以呋喃、咪唑官能基改質幾丁聚醣應用於光固化黏合劑

Abstract

現今技術在手術後重新連接、封合組織的方法多是用機械性固定的方法，如：手術縫線、手術釘、醫用鋼絲，而這種方式有諸多的缺點，首先都是侵入性的療法，破壞傷口周遭組織，使患者承受較大痛感，而且操作較為困難、耗時，且無法讓傷口達到完全密封，有細菌感染以及體液與空氣滲漏的問題。因此組織黏合材料，開始成為手術縫線、手術釘替代品。 而本研究希望可以做出控制固化時間的組織黏合材料：以幾丁聚醣為基底，使用EDC/NHS側練上引入呋喃、咪唑官能基，選擇甲烯藍為光敏劑，使用658nm的紅光二極體照射並起始幾丁聚醣的光交聯反應。

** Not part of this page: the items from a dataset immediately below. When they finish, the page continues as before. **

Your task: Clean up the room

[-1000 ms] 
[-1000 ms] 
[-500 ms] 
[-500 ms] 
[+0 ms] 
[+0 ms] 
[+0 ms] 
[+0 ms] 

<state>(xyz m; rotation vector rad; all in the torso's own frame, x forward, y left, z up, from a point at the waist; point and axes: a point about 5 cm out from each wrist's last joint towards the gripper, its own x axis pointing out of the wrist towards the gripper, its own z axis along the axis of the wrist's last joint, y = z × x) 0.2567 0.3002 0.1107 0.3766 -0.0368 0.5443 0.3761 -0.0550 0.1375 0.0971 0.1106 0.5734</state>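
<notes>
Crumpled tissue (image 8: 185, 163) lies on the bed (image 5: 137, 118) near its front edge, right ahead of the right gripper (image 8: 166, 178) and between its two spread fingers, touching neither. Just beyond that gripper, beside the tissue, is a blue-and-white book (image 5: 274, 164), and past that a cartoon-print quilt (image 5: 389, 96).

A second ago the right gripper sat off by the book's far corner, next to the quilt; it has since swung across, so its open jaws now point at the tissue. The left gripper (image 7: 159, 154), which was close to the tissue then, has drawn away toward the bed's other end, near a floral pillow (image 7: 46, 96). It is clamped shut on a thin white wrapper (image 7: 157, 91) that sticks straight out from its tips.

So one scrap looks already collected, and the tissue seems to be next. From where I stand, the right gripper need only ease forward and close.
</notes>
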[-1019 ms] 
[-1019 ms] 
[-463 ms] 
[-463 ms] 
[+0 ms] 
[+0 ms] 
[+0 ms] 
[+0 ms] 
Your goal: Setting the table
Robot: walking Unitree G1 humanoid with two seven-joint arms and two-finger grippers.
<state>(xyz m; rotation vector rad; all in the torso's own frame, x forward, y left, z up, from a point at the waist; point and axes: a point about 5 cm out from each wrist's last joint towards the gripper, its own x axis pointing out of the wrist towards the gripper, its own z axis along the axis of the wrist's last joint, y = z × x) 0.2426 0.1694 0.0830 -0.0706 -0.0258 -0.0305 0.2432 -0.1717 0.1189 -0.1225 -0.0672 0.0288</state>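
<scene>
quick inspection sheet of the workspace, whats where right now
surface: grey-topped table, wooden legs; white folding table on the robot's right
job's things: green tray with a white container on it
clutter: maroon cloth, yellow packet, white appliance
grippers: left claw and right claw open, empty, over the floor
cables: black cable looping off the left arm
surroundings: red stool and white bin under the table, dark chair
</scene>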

改質後的幾丁聚醣利用核磁共振儀(NMR)、衰減式全反射傅立葉轉換紅外線光譜圖(ATR-IR)、紫外-可見光光譜(UV-VIS)進行結構分析，再以拉力測試、膨潤實驗測試其機械性質，最後檢測材料的細胞毒性。 實驗結果顯示，引入咪唑、呋喃官能基，確實讓幾丁聚醣有光交聯能力，可以利用光照控制起始交聯時間，且交聯後材料穩定性足夠，並在細胞毒性測試中是屬於生物可接受範圍，但是其強度稍弱，不適用於組織黏合材料，未來可以改用較低分子量與較高去乙醯度的的幾丁聚醣來改善此問題或可往其他應用，如再生醫學、傷口修復上使用，這種光起始的幾丁聚醣有其未來發展潛能。

Current technologies for reconnecting and sealing tissues after surgical procedures are most mechanical type fixed, such as sutures, wires, and staples. Those methods have several disadvantages. First, they are invasive procedures, create secondary damage surrounding tissue of wound, and let patients suffer more pain. More complicated processes make the use of those ways for wound closure is time consuming. It cannot seal wound absolutely, having the problem of infection, and do not stop body fluid and air leakages. Consequently, the novel tissue adhesion glue, surgical adhesive biomaterials, instead sutures, wires, and staples. We hope to make tissue adhesive agent that can control curing time, select chitosan as basic substrate, and utilize EDC/NHS reaction to introduce furan/imidazole functional groups, which are sensitive to radiation energy. Choose Methylene blue as photosensitizer, and use red laser diode (658nm, 100mW). The modified-chitosan is radiated by red laser and initiate photo-curable reaction. The modified-chitosan was analyzed by Nuclear Magnetic Resonance Spectroscopy (NMR), Attenuated total reflection Fourier transform infrared spectroscopy (ATR-FTIR), and UV-vis absorbance Spectrum to confirm chemical structure, found its physical strength and stability by tension test and repeatable swelling test. Finally, We examined cytotoxicity of the modified-chitosan by MTT assay. The result showed that introducing furan/imidazole functional groups into chitosan actually made chitosan become photo-crosslinkable. We can exploit photo radiation to control the initial time of crosslink and acquire a stable linkage. Through the MTT assay, the result proved that the modified-chitosan is bio-acceptable. While, the tension test showed it has weak strength, which was not suitable for tissue adherence, it may be improved by using chitosan with lower molecular weights or higher degree of deacetylation ratio in the future or we can apply this material into different field, such as wound healing, tissue engineering. In conclusion, this photo-curable chitosan still has its potential for future development.